It is important that we look closely at the causes of recent social radicalization and increased coalition around the theological perspective. These causes are more linked to the social and political crisis in which Brazil is immersed. It is more due to lack of choice than to choice or agreement. Social needs are a practical problem that every believer is facing and resorting to the possible and the impossible to survive. In general, the sociability crisis is so great that the social representation of the Churches has gained space among the existing centers of aggregation.

In industrial capitalism, the workers' organization changed the representation system in favor of a social state. Forms of sociability revolved around factory work. Nurseries, schools, unions, clubs, etc. they organized themselves around the discipline of work in the factory. With automation and the transition to a service society, sociability has dispersed. Even in sociological studies there were theses defending the end of the centrality of work in social life.

These interpretations got the theme right, even manipulating the criticism. Obviously, work never lost its social centrality. Defenders of such absurd size targeted criticism of workers' rights and the withdrawal of social protection. In a way, they succeeded. Work lost consistency, was fragmented and with this, the forms of worker organization and the state network around the protection of workers and work also lost solidity. As a consequence, the socialization that was formed around working relationships mainly organized according to factory dynamics ceases to exist.

The agricultural world and the manufacturing world place people in the same time and place, working for entire days together. Sociology called this the division of social labor. The contemporary world has made spaces more flexible and fragmented people’s proximity. Other forms of socialization gained space. Churches as we know them today are different from the traditional Church. This allows us to understand that evangelical churches are gaining ground in Brazil because they offer more than simply spiritual comfort. Evangelical churches are concerned with the economic and social well-being of their believers and create social support networks.

The great merit of these Churches is to restore sociability around concrete demands and practical life. Schools, daycare centers, bazaars, job recommendations, business, dating, relationships; everything became a matter for the Church. The sacred and the profane mix because there is no longer a separate place for politics, work and worship. Worship is for the spirit as well as for the economic, loving and political aspects.

Democracy defends the free expression of beliefs and values. However, one of its main critical points is that democracy can be confused with the exclusion of the freedoms of social groups that are minorities.

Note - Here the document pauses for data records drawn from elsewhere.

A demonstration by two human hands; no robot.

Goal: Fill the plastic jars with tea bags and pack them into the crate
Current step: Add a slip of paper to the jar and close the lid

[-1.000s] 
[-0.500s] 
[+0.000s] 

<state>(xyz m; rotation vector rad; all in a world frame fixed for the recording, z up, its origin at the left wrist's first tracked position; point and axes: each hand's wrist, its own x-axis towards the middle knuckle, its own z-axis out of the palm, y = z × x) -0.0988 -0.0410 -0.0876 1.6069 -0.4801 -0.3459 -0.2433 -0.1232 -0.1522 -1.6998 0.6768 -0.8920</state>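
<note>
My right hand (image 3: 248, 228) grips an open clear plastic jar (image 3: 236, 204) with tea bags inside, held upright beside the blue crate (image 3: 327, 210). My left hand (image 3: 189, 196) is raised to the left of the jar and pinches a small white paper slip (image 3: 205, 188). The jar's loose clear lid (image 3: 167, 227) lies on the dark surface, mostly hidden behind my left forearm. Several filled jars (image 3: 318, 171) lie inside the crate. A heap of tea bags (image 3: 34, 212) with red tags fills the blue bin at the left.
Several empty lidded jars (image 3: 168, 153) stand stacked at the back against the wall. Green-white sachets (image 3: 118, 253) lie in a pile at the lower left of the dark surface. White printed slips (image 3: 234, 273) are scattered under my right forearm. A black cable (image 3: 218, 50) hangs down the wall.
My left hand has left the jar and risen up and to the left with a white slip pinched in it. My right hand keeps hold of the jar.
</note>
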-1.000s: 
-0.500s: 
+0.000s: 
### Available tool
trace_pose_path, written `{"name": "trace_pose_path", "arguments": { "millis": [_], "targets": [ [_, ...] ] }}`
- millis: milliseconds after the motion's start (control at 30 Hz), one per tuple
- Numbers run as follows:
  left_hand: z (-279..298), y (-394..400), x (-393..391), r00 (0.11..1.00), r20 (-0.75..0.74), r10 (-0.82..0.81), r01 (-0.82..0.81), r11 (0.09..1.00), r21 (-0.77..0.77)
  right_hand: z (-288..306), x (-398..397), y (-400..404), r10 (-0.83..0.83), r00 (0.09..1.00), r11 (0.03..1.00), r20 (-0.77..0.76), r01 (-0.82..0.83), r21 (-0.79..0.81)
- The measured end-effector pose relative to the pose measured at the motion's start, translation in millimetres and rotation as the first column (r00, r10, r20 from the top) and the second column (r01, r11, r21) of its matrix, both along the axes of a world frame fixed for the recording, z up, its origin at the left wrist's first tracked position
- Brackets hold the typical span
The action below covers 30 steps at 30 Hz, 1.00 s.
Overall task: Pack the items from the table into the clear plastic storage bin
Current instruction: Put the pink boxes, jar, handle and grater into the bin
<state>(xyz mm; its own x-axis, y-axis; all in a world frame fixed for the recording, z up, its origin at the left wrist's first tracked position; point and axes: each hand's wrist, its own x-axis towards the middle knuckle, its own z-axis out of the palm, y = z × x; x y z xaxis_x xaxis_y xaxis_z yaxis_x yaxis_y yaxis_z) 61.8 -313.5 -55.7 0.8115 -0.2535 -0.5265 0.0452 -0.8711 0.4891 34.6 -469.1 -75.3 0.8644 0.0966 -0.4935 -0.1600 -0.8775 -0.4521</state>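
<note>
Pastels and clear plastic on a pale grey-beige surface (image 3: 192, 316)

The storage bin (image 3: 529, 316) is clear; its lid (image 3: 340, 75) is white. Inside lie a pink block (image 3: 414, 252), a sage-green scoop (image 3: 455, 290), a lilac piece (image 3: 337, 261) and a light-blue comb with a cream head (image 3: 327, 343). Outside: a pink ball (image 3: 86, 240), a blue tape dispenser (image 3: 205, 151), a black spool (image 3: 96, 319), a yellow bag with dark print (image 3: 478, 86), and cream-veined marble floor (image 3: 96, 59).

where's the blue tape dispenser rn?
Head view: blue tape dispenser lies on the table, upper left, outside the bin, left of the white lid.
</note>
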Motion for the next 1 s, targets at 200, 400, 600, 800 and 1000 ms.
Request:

To prevent injustices from happening in the name of specific values ​​held by the majority, civil rights are guaranteed for minorities. We call radicals those who do not recognize the rights of these minorities. And at this point, part of the evangelical pastoral elites considered radical have a political project that inhibits the rights of minorities.

This project implies the expansion of power and domination that involves the assault on the State, electing more and more politicians who represent their worldview. By gaining a political majority, they can confuse the population to the extent that they mistake the fact of elections and voting as being the foundation of democracy. It is not democracy when the majority approves the oppression and restriction of the civil liberties of minorities. In this case, it violates the fundamental rights of minorities (which is the second and main pillar of democracies), disguising democracy through a dictatorship of the majority.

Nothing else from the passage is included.